# 1 year free service question.



## Gilgamesch (Dec 6, 2003)

I would like to know if the free year of service that comes with the new Bolt purchase applies to all TIVO customers including current TIVO subscribers or is this only for new customers.


----------



## solutionsetc (Apr 2, 2009)

It is available to all.


----------



## wscottcross (Dec 24, 2014)

It comes with all Bolts, regardless of existing or new customer.


----------



## Gilgamesch (Dec 6, 2003)

wscottcross said:


> It comes with all Bolts, regardless of existing or new customer.


Great. That is what I thought but just wanted to make sure.


----------



## Dan203 (Apr 17, 2000)

Somewhat related question... if you buy a Roamio Pro now does it come with the free year of service too?


----------



## atmuscarella (Oct 11, 2005)

Dan203 said:


> Somewhat related question... if you buy a Roamio Pro now does it come with the free year of service too?


If you buy it at $599 from TiVo.com it does: https://www.tivo.com/shop/outlet#dvrs Which is kind of telling as that means it is $300 more than a bolt (if you can not get the current loyalty deal where the Roamio pro is the same $600 with lifetime).


----------



## Dan203 (Apr 17, 2000)

Ahh.... So there is basically a $100 value attached to the first year of service.

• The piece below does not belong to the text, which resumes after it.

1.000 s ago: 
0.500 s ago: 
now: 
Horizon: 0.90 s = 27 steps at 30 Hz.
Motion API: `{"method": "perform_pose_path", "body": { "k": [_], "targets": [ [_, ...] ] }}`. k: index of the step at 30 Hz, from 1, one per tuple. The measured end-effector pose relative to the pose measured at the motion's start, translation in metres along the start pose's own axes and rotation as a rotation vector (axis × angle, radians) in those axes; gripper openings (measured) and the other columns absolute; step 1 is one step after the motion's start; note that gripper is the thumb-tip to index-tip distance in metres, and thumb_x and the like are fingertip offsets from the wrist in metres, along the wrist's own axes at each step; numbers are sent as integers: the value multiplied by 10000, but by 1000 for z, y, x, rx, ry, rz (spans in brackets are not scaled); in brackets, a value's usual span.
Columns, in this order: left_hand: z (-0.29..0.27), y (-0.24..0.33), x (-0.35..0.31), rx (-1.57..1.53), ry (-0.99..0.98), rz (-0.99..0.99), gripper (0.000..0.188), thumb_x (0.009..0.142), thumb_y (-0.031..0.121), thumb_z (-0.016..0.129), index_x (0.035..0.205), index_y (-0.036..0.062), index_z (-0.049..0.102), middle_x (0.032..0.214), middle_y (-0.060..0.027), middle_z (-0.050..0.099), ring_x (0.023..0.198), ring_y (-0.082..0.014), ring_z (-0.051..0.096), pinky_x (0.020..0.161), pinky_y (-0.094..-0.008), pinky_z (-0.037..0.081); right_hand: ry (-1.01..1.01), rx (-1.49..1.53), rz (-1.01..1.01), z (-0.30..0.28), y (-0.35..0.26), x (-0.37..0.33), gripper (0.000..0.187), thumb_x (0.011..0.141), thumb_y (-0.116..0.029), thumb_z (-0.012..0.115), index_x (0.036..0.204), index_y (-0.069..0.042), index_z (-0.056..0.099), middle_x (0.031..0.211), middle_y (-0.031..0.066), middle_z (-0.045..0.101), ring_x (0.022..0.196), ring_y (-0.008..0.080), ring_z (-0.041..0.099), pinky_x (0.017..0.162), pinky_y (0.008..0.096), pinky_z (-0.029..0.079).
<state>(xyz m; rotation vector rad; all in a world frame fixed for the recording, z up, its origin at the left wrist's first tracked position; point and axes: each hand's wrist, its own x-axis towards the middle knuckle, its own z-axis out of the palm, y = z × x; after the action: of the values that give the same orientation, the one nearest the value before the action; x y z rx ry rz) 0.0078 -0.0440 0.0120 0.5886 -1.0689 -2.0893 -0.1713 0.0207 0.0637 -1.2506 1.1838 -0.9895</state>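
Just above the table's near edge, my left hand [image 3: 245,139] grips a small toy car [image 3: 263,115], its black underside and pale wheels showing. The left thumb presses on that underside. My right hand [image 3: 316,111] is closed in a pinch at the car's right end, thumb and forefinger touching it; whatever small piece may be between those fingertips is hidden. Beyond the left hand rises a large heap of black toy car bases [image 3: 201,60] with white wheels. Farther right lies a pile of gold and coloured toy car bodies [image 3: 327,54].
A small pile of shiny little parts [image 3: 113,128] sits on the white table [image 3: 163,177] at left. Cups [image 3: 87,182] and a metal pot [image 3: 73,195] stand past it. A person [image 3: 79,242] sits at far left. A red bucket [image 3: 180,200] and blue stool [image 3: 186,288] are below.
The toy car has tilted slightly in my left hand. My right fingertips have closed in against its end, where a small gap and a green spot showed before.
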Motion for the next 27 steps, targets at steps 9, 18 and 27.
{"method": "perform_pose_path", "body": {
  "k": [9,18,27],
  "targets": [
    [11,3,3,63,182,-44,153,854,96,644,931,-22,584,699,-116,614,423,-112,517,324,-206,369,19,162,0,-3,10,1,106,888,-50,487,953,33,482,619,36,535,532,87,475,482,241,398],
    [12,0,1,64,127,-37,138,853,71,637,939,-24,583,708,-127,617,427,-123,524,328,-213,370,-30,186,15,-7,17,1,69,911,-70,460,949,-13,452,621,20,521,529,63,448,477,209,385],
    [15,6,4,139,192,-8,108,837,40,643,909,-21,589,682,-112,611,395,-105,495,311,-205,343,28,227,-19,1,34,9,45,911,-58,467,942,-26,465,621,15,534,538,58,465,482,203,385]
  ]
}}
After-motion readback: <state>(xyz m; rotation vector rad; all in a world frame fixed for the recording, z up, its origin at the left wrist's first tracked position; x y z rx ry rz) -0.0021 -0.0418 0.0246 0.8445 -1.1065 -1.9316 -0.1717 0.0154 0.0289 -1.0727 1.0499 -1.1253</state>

I was wondering if you could maybe get a deal on one somewhere else and have it still get the free year of service. Like how we did with the Minis during the transition to them including lifetime.


----------



## lessd (Jan 23, 2005)

wscottcross said:


> It comes with all Bolts, regardless of existing or new customer.


If one sold a Bolt within the first year can it be moved to the new owner and does the new owner pick up the remaining time left in that first year for free ??


----------



## buckweet1980 (Sep 17, 2013)

lessd said:


> If one sold a Bolt within the first year can it be moved to the new owner and does the new owner pick up the remaining time left in that first year for free ??


Pretty sure it's 1year from first activation of the unit.


----------



## zerdian1 (Apr 19, 2015)

TiVo including 1 year service on all new models
It comes with all BOLTs.
It also now comes with all new Roamio Pros purchased from TiVo.

I think this is their new model.
All TiVos will come with 1 year service.
Make the LifeTime a poor financial decision.
Your machine has to last 5 years just to break even.
the first year inc. and 4 more years under lifetime.
THIS IS NOT A GOOD BET.

In TiVos previous cost model the LifeTime breakeven point for existing customers was 2.67 years. THIS WAS A GOOD BET.

Some vendors are clearing out Roamio stock and some are offering lifetime included. These later TiVo Roamios may not all be new Roamios.



Gilgamesch said:


> I would like to know if the free year of service that comes with the new Bolt purchase applies to all TIVO customers including current TIVO subscribers or is this only for new customers.


----------